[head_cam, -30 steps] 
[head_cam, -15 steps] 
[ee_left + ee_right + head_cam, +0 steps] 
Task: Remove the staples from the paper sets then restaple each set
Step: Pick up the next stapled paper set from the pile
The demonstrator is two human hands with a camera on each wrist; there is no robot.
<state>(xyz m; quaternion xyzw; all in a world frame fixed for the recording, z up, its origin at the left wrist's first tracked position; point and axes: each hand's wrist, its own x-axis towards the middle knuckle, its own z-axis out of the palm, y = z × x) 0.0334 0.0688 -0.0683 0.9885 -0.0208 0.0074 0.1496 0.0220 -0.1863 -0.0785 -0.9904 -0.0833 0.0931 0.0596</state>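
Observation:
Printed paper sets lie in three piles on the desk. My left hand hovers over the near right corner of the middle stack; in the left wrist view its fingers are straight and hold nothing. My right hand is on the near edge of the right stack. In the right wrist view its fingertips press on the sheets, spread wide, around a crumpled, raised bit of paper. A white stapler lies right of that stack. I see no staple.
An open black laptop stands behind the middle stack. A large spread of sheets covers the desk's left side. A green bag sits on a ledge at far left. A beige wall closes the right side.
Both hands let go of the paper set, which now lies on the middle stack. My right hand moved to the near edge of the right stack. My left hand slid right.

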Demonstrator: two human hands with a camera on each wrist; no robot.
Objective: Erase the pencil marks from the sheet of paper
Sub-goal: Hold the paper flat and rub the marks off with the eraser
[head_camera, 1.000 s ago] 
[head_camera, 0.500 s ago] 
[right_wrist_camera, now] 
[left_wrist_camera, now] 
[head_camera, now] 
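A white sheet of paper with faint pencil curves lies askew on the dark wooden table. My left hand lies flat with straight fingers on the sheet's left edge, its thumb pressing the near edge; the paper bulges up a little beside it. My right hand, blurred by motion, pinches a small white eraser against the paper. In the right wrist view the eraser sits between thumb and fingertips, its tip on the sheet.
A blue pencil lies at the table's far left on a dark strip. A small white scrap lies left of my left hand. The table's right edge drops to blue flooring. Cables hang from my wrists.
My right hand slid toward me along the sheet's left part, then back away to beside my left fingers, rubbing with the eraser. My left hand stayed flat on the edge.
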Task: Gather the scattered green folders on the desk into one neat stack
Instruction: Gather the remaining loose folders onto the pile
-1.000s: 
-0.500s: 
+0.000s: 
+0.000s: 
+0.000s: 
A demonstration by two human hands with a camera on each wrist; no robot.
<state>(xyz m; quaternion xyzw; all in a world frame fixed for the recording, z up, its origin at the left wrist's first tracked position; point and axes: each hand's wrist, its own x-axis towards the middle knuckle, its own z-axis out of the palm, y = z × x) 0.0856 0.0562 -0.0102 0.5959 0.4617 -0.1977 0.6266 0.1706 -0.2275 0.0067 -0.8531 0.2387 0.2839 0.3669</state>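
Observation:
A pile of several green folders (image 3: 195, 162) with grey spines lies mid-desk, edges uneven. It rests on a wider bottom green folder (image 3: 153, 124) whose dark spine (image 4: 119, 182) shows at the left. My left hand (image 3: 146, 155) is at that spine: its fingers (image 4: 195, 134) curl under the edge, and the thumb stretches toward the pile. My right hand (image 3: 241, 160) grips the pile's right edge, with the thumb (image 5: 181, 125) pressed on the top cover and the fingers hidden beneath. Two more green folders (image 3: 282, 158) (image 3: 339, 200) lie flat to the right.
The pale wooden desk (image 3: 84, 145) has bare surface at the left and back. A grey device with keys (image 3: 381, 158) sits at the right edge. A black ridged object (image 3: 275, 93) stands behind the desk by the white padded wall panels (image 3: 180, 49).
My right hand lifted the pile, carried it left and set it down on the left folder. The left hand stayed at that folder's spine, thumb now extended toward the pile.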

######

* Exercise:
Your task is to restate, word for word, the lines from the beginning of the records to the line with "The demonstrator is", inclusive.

* Expected answer:
[head_cam, -30 steps] 
[head_cam, -15 steps] 
[ee_left + ee_right + head_cam, +0 steps] 
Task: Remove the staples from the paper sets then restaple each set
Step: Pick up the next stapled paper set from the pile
The demonstrator is two human hands with a camera on each wrist; there is no robot.

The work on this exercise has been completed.